Editor’s Letter: How to raise a first-time fund in an uncertain environment

Find a specialization, and focus on that with everything you’ve got. Become the best at it and build a track record using your own money, or find investors willing to fund individual deals. When you’re ready to come to market, ensure you have a built-up back office and infrastructure that shows you’re more than just two people in a basement.

And be realistic about terms. LPs understand that young GPs need to keep the lights on, but in return they’d like some other economic consideration. The easiest way to match that expectation is to offer a European-style waterfall distribution system.

This was some of the advice given by panelists at the Buyouts Emerging Manager Connect 2016 conference.

Emerging managers and LPs gathered at the Harvard Club July 19 to parse the challenges of starting new PE firms. The turnout — the place was packed — reflected the excitement in this corner of the private equity universe.

It’s a crowded market, with GPs taking advantage of the strong fundraising market to spin out of larger firms and make their own way. Problem is those people aren’t always ready to start their own firms. It falls to LPs to find the quality shops.

And LPs have been backing away from first-time funds amid the uncertainty in the markets. Preqin found that fundraising for first-time vehicles hit its lowest point in 2015 since before 2005, the first year the research firm started tracking the data. This broke a run of strong fundraising years for emerging managers.

Every LP would like to find that sleeper hit, the manager no one really knows about who hits home runs. But as the saying goes, LPs don’t get fired for committing to Blackstone (or name your brand-name PE shop).

And that’s been the mentality in this era of volatility: stick with the managers you know. Those managers understand that, and many have come back earlier than expected with their next fund or have organized new strategies to capture more of that investor demand.

So not only must first-time funds find ways to prove themselves to LPs, they have to compete more and more with large GPs who have formed funds to target the smaller side of the market. These GPs can easily tap their existing investor bases to get these strategies kicked off.

It’s a tough world for first-time funds, but the demand is there. And as long as the Federal Reserve keeps interest rates low, institutions need private equity to help them meet their return expectations. And as long as they need private equity to hit their goals, they will look to new firms to broaden their portfolios and tap into the energy of first-time funds. In a study, Cambridge Associates found that first- and second-time funds are usually among the top performing vehicles in any vintage year.

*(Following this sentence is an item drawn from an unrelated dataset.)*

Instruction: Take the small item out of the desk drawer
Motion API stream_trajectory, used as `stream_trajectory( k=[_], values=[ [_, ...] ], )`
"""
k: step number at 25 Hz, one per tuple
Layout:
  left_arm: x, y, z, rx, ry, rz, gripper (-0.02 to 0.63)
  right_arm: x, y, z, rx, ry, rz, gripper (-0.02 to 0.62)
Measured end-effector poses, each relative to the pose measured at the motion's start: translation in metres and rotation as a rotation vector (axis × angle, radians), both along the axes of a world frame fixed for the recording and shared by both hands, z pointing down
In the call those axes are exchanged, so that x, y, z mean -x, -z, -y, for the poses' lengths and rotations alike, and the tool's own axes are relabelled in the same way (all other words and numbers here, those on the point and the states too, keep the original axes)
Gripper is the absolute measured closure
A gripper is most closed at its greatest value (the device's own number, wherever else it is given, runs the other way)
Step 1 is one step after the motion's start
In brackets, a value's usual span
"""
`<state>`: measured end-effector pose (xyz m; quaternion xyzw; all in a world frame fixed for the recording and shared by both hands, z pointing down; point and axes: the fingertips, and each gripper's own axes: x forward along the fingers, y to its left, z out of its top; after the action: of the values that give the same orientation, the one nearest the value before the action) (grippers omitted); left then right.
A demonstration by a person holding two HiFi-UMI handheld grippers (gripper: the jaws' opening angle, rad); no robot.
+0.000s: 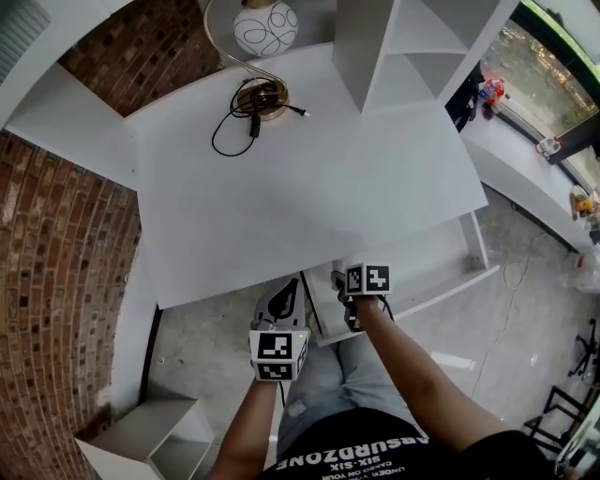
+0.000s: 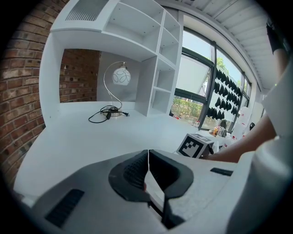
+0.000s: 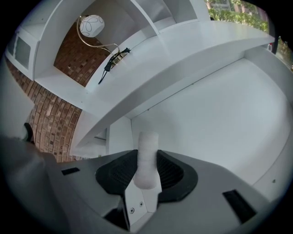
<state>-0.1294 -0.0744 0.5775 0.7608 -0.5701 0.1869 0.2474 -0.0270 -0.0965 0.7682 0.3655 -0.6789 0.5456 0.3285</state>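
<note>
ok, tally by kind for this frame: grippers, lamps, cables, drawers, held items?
grippers: 2, the left gripper shut and empty, the right gripper shut on the white roll
white roll: 1
lamp: 1
black cable: 1
drawer, open: 1
total: 6

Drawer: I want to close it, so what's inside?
Inside the drawer only bare white floor shows; the small white roll is gripped in the right tongs, whose body covers the near part.
</note>
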Motion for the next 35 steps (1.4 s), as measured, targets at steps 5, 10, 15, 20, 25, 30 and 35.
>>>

Meanwhile, here’s some advice from a first-time fund manager who last month closed his debut vehicle: Andrew Nikou, founder of OpenGate Capital, which closed Fund I on $305 million, exceeding its $300 million target:

Target size for first-time funds is an important consideration — one that LPs will absolutely focus on. The ultimate size should be substantiated by the GP’s ability to back up the number with a rationale that they can prove out. Does your strategy support it relative to the market you are in? Do you have a deal pipeline to support it? Are there past and/or pending deals that support it? Can you deploy the capital without drifting away from your strategy?